Below are the relevant functions. The ACO starts by calling the start() function. This creates N threads, which, when finished, call update(). This update function, upon being called N times, calls notify, which allows start() to continue the process and, finally, start the next iteration. I also posted the run method of each thread.
It may be worth mentioning that, without daemon actions, the error hardly occurs. With daemon actions, it occurs almost always (which i also find odd). Finally, the error does not happen always in the same iteration.
def start(self):
self.ants = self.create_ants()
self.iter_counter = 0
while self.iter_counter < self.num_iterations:
print "START ACQUIRED"
self.cv.acquire()
print "calling iteration"
self.iteration()
#CV wait until all ants (threads) finish and call update, which
#calls notify(), and allow continuation
while not self.iter_done:
print "iter not complete, W8ING"
self.cv.wait()
print "global update "
self.global_update_with_lock()
print "START RELEASED"
self.cv.release()
def update(self, ant):
lock = Lock()
lock.acquire()
print "Update called by %s" % (ant.ID,)
self.ant_counter += 1
self.avg_path_cost += ant.path_cost
# book-keeping
if ant.path_cost < self.best_path_cost:
self.best_path_cost = ant.path_cost
self.best_path_mat = ant.path_mat
self.best_path_vec = ant.path_vec
self.last_best_path_iteration = self.iter_counter
#all threads finished, call notify
print "ant counter"
print self.ant_counter
if self.ant_counter == len(self.ants):
print "ants finished"
#THIS MIGHT CAUSE PROBLEMS (no need to notify if its no one waiting)

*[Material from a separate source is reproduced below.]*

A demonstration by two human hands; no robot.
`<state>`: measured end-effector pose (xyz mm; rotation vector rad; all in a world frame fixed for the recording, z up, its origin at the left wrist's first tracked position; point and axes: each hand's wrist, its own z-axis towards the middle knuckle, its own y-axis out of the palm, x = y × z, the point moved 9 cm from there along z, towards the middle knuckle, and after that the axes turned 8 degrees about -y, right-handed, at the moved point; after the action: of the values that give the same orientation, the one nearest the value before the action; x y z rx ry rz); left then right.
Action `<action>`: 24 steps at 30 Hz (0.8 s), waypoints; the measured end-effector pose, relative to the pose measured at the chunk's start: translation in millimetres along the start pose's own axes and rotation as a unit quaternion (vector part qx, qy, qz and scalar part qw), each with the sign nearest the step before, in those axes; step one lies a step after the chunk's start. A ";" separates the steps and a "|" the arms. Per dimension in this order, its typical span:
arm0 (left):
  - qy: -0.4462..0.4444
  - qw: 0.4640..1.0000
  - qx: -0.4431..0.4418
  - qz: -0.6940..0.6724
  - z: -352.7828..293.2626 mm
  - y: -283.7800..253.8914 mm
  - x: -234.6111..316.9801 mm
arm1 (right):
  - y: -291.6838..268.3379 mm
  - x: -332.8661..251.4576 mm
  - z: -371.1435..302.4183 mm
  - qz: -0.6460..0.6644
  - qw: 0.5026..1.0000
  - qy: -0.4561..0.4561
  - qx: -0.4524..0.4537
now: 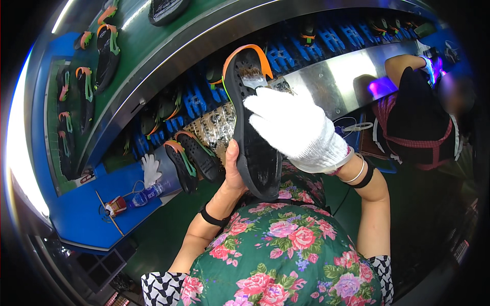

self.best_cost_at_iter.append(self.best_path_cost)
self.avg_path_cost /= len(self.ants)
self.cv.acquire()
self.iter_done = True
self.cv.notify()
self.cv.release()
lock.release()
# overide Thread's run()
def run(self):
graph = self.colony.graph
while not self.end():
# we need exclusive access to the graph
graph.lock.acquire()
new_node = self.state_transition_rule(self.curr_node)
self.path_cost += graph.delta(self.curr_node, new_node)
self.path_vec.append(new_node)
self.path_mat[self.curr_node][new_node] = 1 #adjacency matrix representing path
#print "Ant %s : %s, %s" % (self.ID, self.path_vec, self.path_cost,)
self.local_updating_rule(self.curr_node, new_node)
graph.lock.release()
self.curr_node = new_node
# close the tour
self.path_vec.append(self.path_vec[0])
#RUN LOCAL HEURISTIC
if self.daemon == True:
try:
daemon_result = twoOpt(self.path_vec, graph.delta_mat)
d_path, d_adj = daemon_result['path_vec'], daemon_result['path_matrix']
self.path_vec = d_path
self.path_mat = d_adj
except Exception, e:
print "exception: " + str(e)
traceback.print_exc()
self.path_cost += graph.delta(self.path_vec[-2], self.path_vec[-1])
# send our results to the colony
self.colony.update(self)
#print "Ant thread %s terminating." % (self.ID,)
# allows thread to be restarted (calls Thread.__init__)
self.__init__(self.ID, self.start_node, self.colony, self.daemon, self.Beta, self.Q0, self.Rho)
Solution to the problem: First of all, i corrected the error in the waiting of the condition variables, in according to the comments here. Second, it was still hanging sometimes, and this was due to a somewhat buggy mistake in the thread counter update. The solution was to change the counter from an int, to an array with length num_threads, full of 0's, where each thread updates its position in the list. When all threads finish, the counter array should be all 1's. This is currently working just fine.